• EXERCISE INSTRUCTIONS: Beginning with the first line of the material, set down each line exactly as written, up to and including the line with "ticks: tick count".

───── DATA SHOWN

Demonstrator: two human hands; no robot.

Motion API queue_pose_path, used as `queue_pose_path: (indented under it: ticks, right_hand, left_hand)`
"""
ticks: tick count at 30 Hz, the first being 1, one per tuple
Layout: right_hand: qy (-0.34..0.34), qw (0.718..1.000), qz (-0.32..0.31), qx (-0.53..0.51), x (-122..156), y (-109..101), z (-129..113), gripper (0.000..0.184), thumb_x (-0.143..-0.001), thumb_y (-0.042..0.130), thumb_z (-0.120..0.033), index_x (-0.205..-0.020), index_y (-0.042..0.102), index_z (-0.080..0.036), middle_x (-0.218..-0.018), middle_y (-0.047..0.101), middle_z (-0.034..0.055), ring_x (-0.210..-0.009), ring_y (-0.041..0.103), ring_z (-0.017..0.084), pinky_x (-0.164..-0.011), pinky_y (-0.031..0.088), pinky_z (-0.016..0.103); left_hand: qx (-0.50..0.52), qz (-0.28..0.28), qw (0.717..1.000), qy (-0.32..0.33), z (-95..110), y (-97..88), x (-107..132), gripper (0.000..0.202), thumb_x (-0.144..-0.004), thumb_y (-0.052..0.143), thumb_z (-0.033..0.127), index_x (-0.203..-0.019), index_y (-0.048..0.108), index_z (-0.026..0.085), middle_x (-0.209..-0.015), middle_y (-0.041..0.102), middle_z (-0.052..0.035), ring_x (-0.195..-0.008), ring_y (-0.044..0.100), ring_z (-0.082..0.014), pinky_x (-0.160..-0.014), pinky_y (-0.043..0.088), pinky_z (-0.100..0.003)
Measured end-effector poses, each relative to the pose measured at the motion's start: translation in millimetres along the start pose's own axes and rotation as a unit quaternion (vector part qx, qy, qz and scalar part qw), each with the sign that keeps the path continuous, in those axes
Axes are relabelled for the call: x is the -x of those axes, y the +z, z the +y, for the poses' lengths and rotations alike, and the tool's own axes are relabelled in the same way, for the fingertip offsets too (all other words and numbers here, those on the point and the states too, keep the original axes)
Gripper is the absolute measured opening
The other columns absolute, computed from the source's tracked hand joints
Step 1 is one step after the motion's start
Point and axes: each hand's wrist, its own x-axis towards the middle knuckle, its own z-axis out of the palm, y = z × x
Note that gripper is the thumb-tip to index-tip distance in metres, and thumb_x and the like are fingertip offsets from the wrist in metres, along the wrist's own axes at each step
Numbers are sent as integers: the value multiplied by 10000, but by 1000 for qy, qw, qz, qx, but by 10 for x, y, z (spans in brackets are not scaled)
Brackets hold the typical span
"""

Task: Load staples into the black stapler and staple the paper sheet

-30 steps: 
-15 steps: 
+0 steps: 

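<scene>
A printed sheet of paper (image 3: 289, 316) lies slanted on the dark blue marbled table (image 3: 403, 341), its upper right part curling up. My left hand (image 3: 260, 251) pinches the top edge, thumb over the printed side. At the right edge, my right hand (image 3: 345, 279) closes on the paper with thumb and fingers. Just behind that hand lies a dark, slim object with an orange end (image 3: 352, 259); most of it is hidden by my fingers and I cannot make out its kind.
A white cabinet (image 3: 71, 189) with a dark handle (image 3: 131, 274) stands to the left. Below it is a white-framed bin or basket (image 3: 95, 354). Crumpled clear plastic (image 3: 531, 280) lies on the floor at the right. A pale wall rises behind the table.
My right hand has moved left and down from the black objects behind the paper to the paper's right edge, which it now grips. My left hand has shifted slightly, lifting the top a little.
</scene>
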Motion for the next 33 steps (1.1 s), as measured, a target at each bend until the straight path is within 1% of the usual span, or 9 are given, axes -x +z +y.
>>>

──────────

• ANSWER BOX:
Demonstrator: two human hands; no robot.

Motion API queue_pose_path, used as `queue_pose_path: (indented under it: ticks, right_hand, left_hand)`
"""
ticks: tick count at 30 Hz, the first being 1, one per tuple

There's no more to the answer.